WHAT IS NEEDED: Return exactly, with nothing added, the lines from the one that contains "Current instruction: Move" through the end of the listing below, pictures excluded.

----

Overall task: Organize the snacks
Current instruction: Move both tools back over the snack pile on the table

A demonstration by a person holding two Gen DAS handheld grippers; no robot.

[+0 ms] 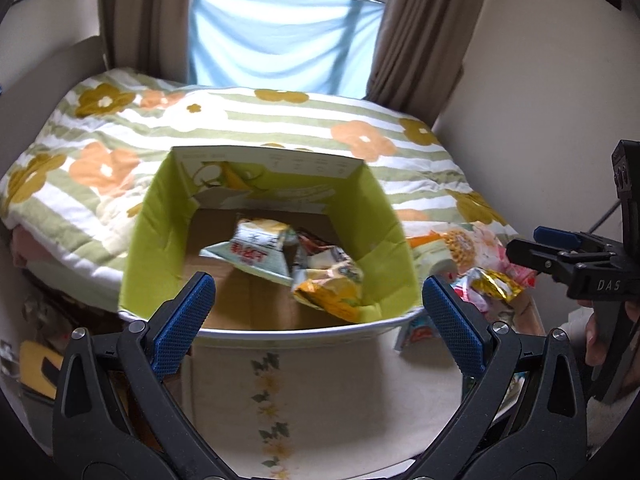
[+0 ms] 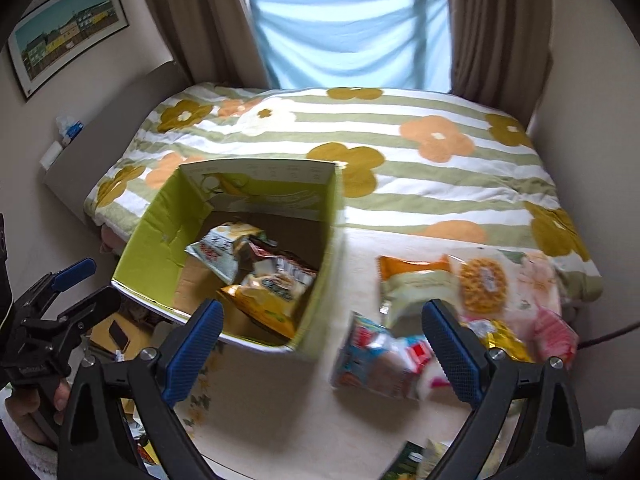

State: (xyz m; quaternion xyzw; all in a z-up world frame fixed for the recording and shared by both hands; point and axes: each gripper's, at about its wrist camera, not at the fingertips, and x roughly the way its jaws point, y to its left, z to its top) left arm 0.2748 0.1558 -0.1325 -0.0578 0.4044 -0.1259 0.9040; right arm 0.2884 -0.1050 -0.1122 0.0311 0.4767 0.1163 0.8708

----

FINISHED EXERCISE:
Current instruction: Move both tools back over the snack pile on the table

A demonstration by a person holding two Gen DAS handheld grippers; no robot.

[+0 ms] 
[+0 ms] 

State: (xyz m; quaternion xyzw; all in a z-up world frame fixed for the recording and shared by both hands; point and axes: each gripper's, at about its wrist camera, not at the fingertips, and x roughly the way its jaws point, y to its left, z to its top) left arm 0.2748 0.1558 -0.1325 -0.0578 0.4044 -0.1259 0.9040; right arm 0.2884 -0.1050 -0.1122 0.0311 0.4767 0.1163 0.8708

The response to this exercise has been given in full.